Anxiety therapy is an umbrella term that refers to a range of different psychotherapeutic treatments for anxiety disorders.

Overall, according to the National Institute of Mental Health (NIMH), 19% of adults and 32% of adolescents aged 13 to 18 live with anxiety. In addition, 4% of adults and 6% of teens have a diagnosable anxiety disorder.

Different therapeutic techniques have been developed to treat anxiety and have evolved over time from early psychoanalytic approaches to the newest cognitive-behavioral therapies.

If you are living with anxiety, therapy can be an effective treatment that may help relieve your symptoms in a short period of time. However, that does not mean that therapy does not involve work on your part; most therapy involves homework and requires you to learn how to apply what you learn on your own once you complete the course of treatment.

Types of Anxiety Disorders Treated by Therapy

A variety of different types of anxiety disorder are treated with therapeutic approaches. Some of these include the following:

Regardless of the specific disorder, the underlying causes often follow similar patterns. People with anxiety tend to react to unpleasant thoughts, feelings, and situations in a more extreme way and may try to manage those reactions by avoiding triggers. Unfortunately, this type of avoidance only serves to reinforce fears and worries. Most modern types of therapy address negative thinking and avoidance to help you manage anxiety.

Types of Anxiety Therapy

The goal of all types of therapy for anxiety is to help you learn how to overcome your fear and calm your emotional reactions. This is true whether you are taking part in individual or group therapy; in fact, most of the types of therapy listed below may take part one-on-one or in a group setting.

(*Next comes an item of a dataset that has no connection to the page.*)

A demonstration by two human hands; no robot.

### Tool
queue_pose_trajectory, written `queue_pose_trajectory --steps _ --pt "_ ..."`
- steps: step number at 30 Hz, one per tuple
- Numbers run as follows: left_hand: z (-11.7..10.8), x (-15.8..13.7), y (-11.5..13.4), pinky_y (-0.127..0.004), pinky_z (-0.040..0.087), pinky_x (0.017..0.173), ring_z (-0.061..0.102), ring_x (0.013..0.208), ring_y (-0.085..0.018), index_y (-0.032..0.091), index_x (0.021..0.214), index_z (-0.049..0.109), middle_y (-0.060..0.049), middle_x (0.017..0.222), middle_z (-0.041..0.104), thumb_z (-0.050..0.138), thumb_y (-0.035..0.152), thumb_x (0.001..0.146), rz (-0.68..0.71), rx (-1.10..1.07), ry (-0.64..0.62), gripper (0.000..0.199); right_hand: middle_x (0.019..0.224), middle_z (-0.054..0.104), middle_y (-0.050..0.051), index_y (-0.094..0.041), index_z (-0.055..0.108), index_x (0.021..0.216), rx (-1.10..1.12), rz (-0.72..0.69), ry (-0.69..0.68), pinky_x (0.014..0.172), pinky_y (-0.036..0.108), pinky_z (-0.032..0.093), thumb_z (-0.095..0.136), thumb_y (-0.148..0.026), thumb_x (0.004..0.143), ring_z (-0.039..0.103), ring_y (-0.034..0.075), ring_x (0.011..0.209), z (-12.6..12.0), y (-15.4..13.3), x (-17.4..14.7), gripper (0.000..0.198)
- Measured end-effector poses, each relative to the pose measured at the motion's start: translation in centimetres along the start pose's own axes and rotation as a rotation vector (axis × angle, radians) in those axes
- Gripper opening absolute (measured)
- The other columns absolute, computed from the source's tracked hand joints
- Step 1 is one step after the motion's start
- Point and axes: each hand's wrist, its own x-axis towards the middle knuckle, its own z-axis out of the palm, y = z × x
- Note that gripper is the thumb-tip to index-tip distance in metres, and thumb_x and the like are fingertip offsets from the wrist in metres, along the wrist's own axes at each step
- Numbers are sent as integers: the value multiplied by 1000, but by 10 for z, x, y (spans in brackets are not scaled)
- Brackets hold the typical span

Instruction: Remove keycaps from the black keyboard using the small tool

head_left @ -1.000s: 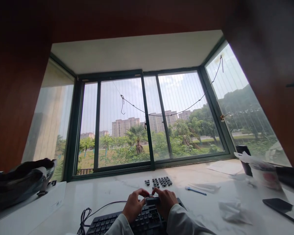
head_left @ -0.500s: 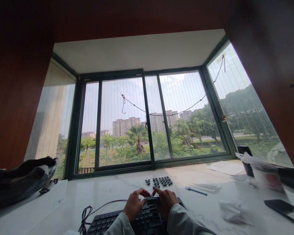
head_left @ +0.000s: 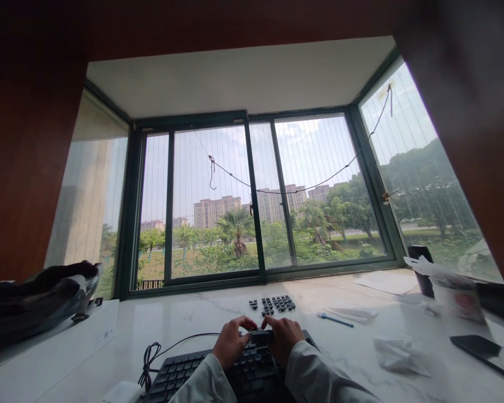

Cognitive-Behavioral Therapy

Cognitive-behavioral therapy (CBT) has been shown to be effective for a variety of types of anxiety disorders including panic disorder, phobias, social anxiety disorder, and generalized anxiety disorder.

The premise of CBT is that examining your negative thoughts and perceptions to identify distortions can be helpful to manage anxiety. Based on this premise, what you think about situations is more important in determining how you feel than what actually happens in those situations.

In other words, it is your thoughts that determine how you feel.

Negative thoughts make fear and anxiety worse. So, the goal of CBT is to correct irrational negative thoughts and replace them with more positive, realistic perceptions. This process is best done with a therapist because it can be hard to identify your own irrational thoughts. A therapist can ask, "What were you thinking before you started feeling anxious?" This will often help you to start seeing your thoughts in terms of the patterns that they follow.

For example, you might do a lot of "black-and-white" thinking, where you assume that things are all bad or all good. Instead, you would replace those thoughts with the more realistic perception that there are many shades of grey in between. It takes practice to use CBT techniques, but once you start to recognize your anxiety and your triggers, you can learn to apply the coping skills that you learn in CBT to manage fear, panic, and worry.

Exposure Therapy

Exposure therapy is often a component of CBT or used alongside it. The premise behind exposure therapy is that avoiding situations that cause you anxiety makes your fear grow stronger.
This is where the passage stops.